Task prompt
Word for word, copy each record that comes after this.

━━━━━ Data provided ━━━━━

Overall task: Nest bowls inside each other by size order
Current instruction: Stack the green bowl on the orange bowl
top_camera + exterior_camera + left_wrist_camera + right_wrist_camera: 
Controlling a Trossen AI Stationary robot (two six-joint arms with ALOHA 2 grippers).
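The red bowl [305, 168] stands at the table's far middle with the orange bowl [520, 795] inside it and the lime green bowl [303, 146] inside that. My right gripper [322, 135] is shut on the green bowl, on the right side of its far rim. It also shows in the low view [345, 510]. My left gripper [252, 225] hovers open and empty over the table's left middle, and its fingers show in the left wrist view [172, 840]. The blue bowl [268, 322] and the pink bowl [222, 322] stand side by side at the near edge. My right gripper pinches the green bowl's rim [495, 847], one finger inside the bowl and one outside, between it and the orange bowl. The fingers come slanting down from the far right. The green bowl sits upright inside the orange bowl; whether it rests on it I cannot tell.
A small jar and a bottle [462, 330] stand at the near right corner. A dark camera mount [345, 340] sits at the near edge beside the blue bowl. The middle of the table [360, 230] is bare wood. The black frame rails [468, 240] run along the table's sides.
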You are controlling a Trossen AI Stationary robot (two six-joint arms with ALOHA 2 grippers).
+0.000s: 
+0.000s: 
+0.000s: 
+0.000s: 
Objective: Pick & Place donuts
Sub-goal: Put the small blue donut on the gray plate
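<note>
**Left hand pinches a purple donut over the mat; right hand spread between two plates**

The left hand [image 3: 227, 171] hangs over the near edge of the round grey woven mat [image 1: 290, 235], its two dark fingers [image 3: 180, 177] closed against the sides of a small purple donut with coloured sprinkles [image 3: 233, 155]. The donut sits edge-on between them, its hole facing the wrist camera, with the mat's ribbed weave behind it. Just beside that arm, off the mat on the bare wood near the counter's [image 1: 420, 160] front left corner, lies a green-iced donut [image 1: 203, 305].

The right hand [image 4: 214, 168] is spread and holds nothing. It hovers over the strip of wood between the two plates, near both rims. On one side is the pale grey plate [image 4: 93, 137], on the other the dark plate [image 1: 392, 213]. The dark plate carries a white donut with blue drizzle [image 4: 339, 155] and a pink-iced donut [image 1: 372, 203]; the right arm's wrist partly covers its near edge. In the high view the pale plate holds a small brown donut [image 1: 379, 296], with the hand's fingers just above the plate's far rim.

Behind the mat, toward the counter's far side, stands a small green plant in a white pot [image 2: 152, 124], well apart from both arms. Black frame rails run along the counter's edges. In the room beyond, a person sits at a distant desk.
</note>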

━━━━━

Solution for this problem
Overall task: Nest bowls inside each other by size order
Current instruction: Stack the green bowl on the orange bowl
top_camera + exterior_camera + left_wrist_camera + right_wrist_camera: 
Controlling a Trossen AI Stationary robot (two six-joint arms with ALOHA 2 grippers).
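The red bowl [305, 168] stands at the table's far middle with the orange bowl [520, 795] inside it and the lime green bowl [303, 146] inside that. My right gripper [322, 135] is shut on the green bowl, on the right side of its far rim. It also shows in the low view [345, 510]. My left gripper [252, 225] hovers open and empty over the table's left middle, and its fingers show in the left wrist view [172, 840]. The blue bowl [268, 322] and the pink bowl [222, 322] stand side by side at the near edge. My right gripper pinches the green bowl's rim [495, 847], one finger inside the bowl and one outside, between it and the orange bowl. The fingers come slanting down from the far right. The green bowl sits upright inside the orange bowl; whether it rests on it I cannot tell.
A small jar and a bottle [462, 330] stand at the near right corner. A dark camera mount [345, 340] sits at the near edge beside the blue bowl. The middle of the table [360, 230] is bare wood. The black frame rails [468, 240] run along the table's sides.
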You are controlling a Trossen AI Stationary robot (two six-joint arms with ALOHA 2 grippers).
+0.000s: 
+0.000s: 
+0.000s: 
+0.000s: 
Objective: Pick & Place donuts
Sub-goal: Put the small blue donut on the gray plate
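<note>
**Left hand pinches a purple donut over the mat; right hand spread between two plates**

The left hand [image 3: 227, 171] hangs over the near edge of the round grey woven mat [image 1: 290, 235], its two dark fingers [image 3: 180, 177] closed against the sides of a small purple donut with coloured sprinkles [image 3: 233, 155]. The donut sits edge-on between them, its hole facing the wrist camera, with the mat's ribbed weave behind it. Just beside that arm, off the mat on the bare wood near the counter's [image 1: 420, 160] front left corner, lies a green-iced donut [image 1: 203, 305].

The right hand [image 4: 214, 168] is spread and holds nothing. It hovers over the strip of wood between the two plates, near both rims. On one side is the pale grey plate [image 4: 93, 137], on the other the dark plate [image 1: 392, 213]. The dark plate carries a white donut with blue drizzle [image 4: 339, 155] and a pink-iced donut [image 1: 372, 203]; the right arm's wrist partly covers its near edge. In the high view the pale plate holds a small brown donut [image 1: 379, 296], with the hand's fingers just above the plate's far rim.

Behind the mat, toward the counter's far side, stands a small green plant in a white pot [image 2: 152, 124], well apart from both arms. Black frame rails run along the counter's edges. In the room beyond, a person sits at a distant desk.
</note>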

There is nothing else to the answer.